ME/SOUNDS: Richtig. Schließlich gibt es ja Gerüchte, daß Bill Wyman überhaupt nicht mehr mit an Bord ist.

JAGGER: Soweit ich weiß, gehört er noch immer dazu …

ME/SOUNDS: Das klingt nicht allzu überzeugend JAGGER: Schau, die Stones sind keine Gruppe in dem Sinne, daß die Bandmitglieder konstant miteinander auftreten. Diese Zeiten sind unwiderruflich vorbei. Wir stehen in regelmäßigem Kontakt und besuchen uns gegenseitig, um die anliegenden Fragen zu besprechen. Das ist aber auch alles, und dabei bleibt es. Nur wenn ein größeres Projekt wie eine Tournee zur Sprache kommt, sind wir auch für längere Zeit zusammen. Im Moment ist aber kein großes Projekt in Sicht.

Was unseren Plattenvertrag betrifft, gibt es darüber nichts zu erzählen, weil die Situation für uns selbst noch etwas unübersichtlich ist. Vertragsbesprechungen können sich über Monate hinziehen, gerade in einer Zeit, wo Mega-Deals mit tausend Klauseln und Sonderregelungen ausgedealt werden. Wir werden sehen.

ME/SOUNDS: Machen wir zum Abschluß ein kleines Quiz. Was fallt dir zu folgenden Stichworten ein: Sänger der „greatest rock’n’roll band on earth“ zu sein?

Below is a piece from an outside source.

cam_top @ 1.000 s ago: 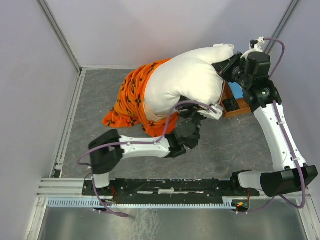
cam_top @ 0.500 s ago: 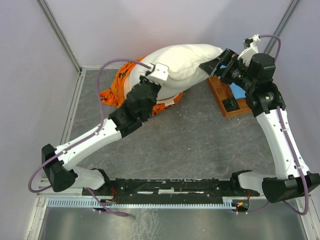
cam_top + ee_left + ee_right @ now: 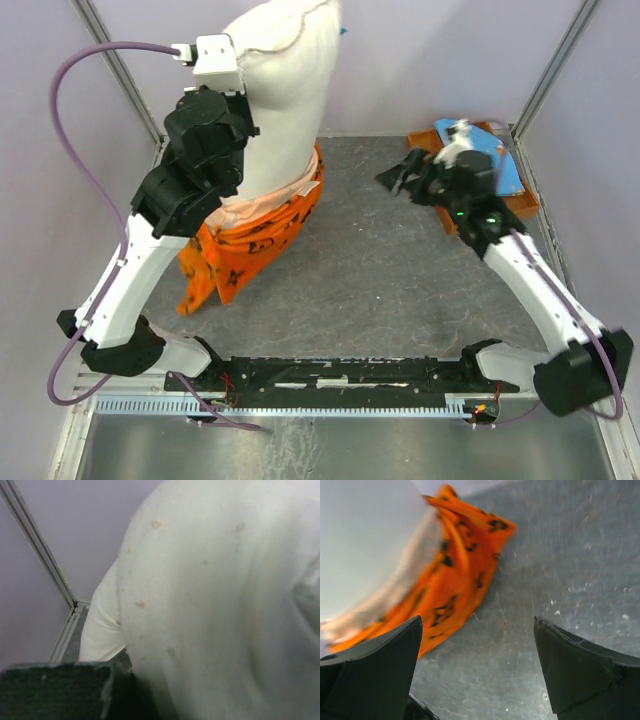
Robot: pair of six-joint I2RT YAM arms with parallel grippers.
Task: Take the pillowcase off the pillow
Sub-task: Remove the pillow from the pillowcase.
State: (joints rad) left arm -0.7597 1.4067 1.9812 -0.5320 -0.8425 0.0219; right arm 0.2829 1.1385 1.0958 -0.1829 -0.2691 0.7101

JAGGER: Vermutlich der beste Job, den ich mir vorstellen kann. Nächstes Jahr ist es schon 30 Jahre her, daß wir unseren ersten Auftritt hatten, und das soll uns erst mal einer nachmachen.

ME/SOUNDS: Soloprojekte?

JAGGER: Vermutlich der beste Weg, der täglichen Routine zu entkommen und angestaute Frustrationen abzubauen. Man trifft andere Musiker, alles dreht sich um dich und mal nicht um die Gruppe, und hinterher fühlt man sich einfach wieder randvoll mit Energie, um sich mit der Band wieder in die Arbeit zu stürzen. Außerdem sind Soloprojekte ein ideales Mittel, um Gerüchte in die Welt zu setzen. Jedesmal wenn einer von uns ein Soloprojekt erwähnt, glaubt jedermann, daß es das Ende der Gruppe bedeute. Alles Unsinn. ME/SOUNDS: Familie? JAGGER: Vermutlich das Thema, worüber ich am wenigsten spreche. Genaugenommen spreche ich nie darüber. Ich habe in all den Jahren versucht. Arbeit und Privatleben so konsequent wie möglich auseinanderzuhalten. Und ich bin stolz, daß mir das gelungen ist.